Beginning with the line below that contains "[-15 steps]" and ending with the line that contains "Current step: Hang", retype every line exactly. Pictures are not copied.

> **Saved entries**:
★ ★ ★ ★ ★ ★ ★

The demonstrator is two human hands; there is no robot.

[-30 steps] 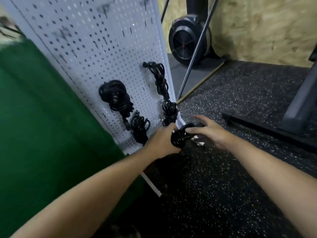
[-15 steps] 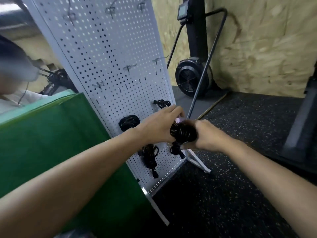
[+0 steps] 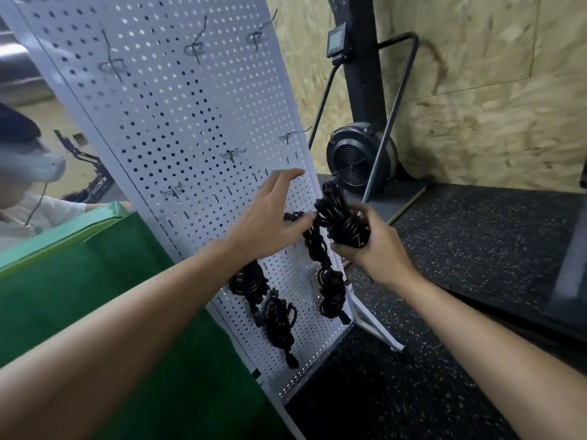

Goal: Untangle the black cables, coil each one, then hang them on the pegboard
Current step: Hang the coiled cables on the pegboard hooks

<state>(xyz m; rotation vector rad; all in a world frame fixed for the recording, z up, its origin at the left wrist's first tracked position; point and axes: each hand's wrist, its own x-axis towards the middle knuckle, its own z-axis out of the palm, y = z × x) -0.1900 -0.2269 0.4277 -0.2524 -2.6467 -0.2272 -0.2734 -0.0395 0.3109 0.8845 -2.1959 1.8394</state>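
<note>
Left hand (image 3: 266, 224), right hand (image 3: 378, 250) bare; forearms bare, uncovered up to frame edge.

Premises: a gym or fitness-equipment room, roughly fitted out. Evidence: black rubber floor matting with pale flecks (image 3: 476, 249) from 3 to 6 o'clock; bare strand-board wall (image 3: 492, 106) at 1 o'clock; black upright fan-wheel exercise machine (image 3: 355, 160) with small console (image 3: 337, 44) at 12 o'clock. Freestanding white perforated metal pegboard (image 3: 178, 122) at 11 o'clock carries wire hooks (image 3: 233, 153) and coiled black cables (image 3: 276, 315).

Coiled black cable (image 3: 337, 214) just before upright white pegboard (image 3: 190, 122)
</note>
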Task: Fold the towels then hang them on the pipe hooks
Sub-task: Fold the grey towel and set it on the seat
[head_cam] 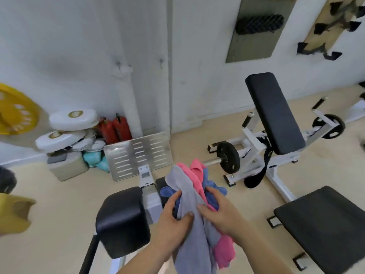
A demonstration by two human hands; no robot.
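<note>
Now 2 hands clutch 1 bundle just right of the black padded square seat (122,220): the left hand (173,213) grips the long grey cloth towel (186,186), the right hand (220,212) holds the crumpled pink towel (197,173) and fuzzy blue towel (167,191). Beyond the seat, the white pipe (129,99) stands well apart.

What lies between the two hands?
Head view: the grey towel, front of the towel bundle that the left hand and the right hand both grip.
</note>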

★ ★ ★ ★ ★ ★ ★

> **Solution to this task**:
[-15 steps] 
[+0 steps] 

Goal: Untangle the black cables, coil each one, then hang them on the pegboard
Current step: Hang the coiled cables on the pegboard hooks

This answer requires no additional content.